Подсудимые были удалены. Одновременно с ними удалились из суда их защитники. В отсутствие подсудимых прокурор произнес свою обвинительную речь; в отсутствие подсудимых палата вынесла свой приговор.
Процесс Совета Рабочих Депутатов закончен. "Преступное сообщество" изобличено и понесло должную кару. Казалось бы, правительство может торжествовать. Но нет, оно не торжествует. В этой месячной тяжбе между представителями рабочих и чиновниками нравственная и политическая победа осталась на стороне революционного пролетариата. И это очевидно самому правительству.
Два мира столкнулись на суде. С одной стороны — свидетели-рабочие, которые сплошь отказывались от присяги, чтобы тем не менее мужественно и честно сказать правду о Совете. С другой стороны — свидетели-жандармы, полковники и генералы, которые торжественно принимали присягу, чтобы нагло лгать пред лицом суда. С одной стороны — подсудимые, которые заботились только о том, чтобы отдать пред судом народа правдивый и полный отчет в своей двухмесячной борьбе. С другой стороны — судьи, которые заграждали уста правде, ибо правда была невыгодна их хозяевам. На суде снова развернулась деятельность революционного рабочего парламента, который стоял на страже народных прав, — и на том же суде удалось поднять уголок завесы над разбойничьей деятельностью правительства. Мужество и бескорыстие — на стороне пролетариата: трусливая, кровожадная подлость — на стороне его врага.
Правительство как бы нарочно устроило суд над Советом накануне выборов в Государственную Думу. Этот суд явственно говорит всем, кто имеет уши, чтобы слышать:
Перед вами две стороны.
Вот — революция, борющаяся за свободу и счастье народа! Вот — погромщики, охраняющие самодержавный порядок!
Вот — пролетариат, руководимый социал-демократией! Вот — черная сотня, руководимая правительством!
С одной стороны — борьба, мужество, правда, свобода…
С другой — коварство, низость, клевета, рабство…
Граждане, выбирайте!
Изд. типограф. Иванова, Казань 1917 г.
Прощальное письмо Совета Рабочих Депутатов петербургскому пролетариату
Пересыльная тюрьма.
Мы, осужденные по делу Совета Рабочих Депутатов, накануне отправки на место ссылки, шлем братский привет петербургскому пролетариату.

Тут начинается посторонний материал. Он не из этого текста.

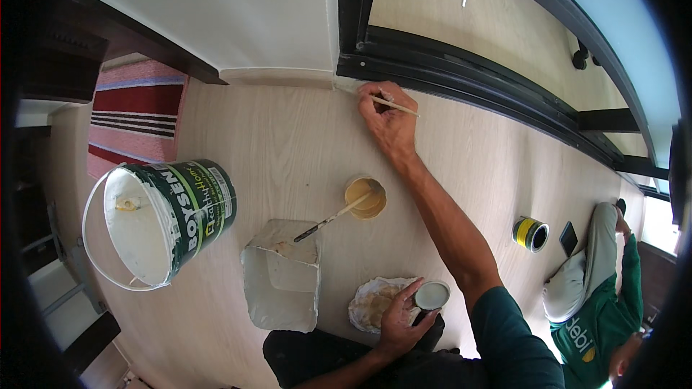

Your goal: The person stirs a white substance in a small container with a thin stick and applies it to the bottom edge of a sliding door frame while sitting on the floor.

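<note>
My right hand [389,119] pinches a thin brush by its pale wooden handle [395,106]. It works low at the corner where the white wall meets the black door frame [432,72]; the brush's tip is hidden behind my fingers. Close to my body, my left hand [398,325] is wrapped round a small round tub [432,294] with pale grey-white contents. Beside that hand lies a crumpled white sheet [371,307] with a tan smear. Between my hands stands a cup of tan paint [372,206], and a paintbrush with a dark-tipped handle [323,225] rests across its rim.
A large white-lined paint bucket [205,202] stands left, near a striped red mat [137,112]. A cut translucent container [281,281] sits by my knee. Rightward are a yellow-banded can [530,234], a phone [569,238] and a person in green [602,310] sitting on the floor.
</note>
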Available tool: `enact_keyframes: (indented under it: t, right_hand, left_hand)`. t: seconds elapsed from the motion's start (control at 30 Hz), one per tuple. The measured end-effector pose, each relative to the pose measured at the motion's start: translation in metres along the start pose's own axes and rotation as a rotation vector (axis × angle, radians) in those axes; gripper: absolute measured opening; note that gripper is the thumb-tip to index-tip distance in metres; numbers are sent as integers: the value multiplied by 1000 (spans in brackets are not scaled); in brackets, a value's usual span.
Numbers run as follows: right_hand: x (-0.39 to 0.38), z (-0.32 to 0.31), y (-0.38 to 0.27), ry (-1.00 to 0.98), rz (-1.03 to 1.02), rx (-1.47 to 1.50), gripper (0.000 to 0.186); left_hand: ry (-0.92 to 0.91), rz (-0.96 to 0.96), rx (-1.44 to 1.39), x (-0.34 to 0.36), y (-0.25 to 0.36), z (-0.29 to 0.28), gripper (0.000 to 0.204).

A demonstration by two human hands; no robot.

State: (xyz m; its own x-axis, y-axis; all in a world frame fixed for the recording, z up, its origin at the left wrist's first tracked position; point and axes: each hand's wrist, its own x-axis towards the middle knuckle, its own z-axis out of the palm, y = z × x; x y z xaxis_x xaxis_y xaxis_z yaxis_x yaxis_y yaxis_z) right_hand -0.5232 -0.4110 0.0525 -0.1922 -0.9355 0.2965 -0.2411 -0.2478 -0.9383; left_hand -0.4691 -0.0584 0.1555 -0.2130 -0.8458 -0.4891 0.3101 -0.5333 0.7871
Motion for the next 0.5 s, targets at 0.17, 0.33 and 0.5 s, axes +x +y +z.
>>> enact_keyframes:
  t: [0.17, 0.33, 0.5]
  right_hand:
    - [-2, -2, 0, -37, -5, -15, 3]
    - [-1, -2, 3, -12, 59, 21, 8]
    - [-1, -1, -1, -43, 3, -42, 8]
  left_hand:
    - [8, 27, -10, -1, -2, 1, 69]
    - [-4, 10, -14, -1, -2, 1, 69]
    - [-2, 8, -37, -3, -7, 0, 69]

Товарищи-рабочие! Нравственная связь между вами и нами не порывалась во все время нашего тюремного заключения. Вы нашли десятки способов проявить свою политическую солидарность с нами.
Вы открыто протестовали против ареста Совета, как против насилия над волей рабочего класса.
Вы требовали суда над всеми вами, когда правительство чинило расправу над нами, вашими представителями.
Десятки свидетелей-рабочих бросили мужественное обвинение в лицо нашим судьям и той государственной власти, которая стояла за их спиной. Суду были доставлены вами резолюции, которые десятками тысяч подписей удостоверяли, что мы, подсудимые, были только выразителями вашей воли, ваших нужд, ваших стремлений.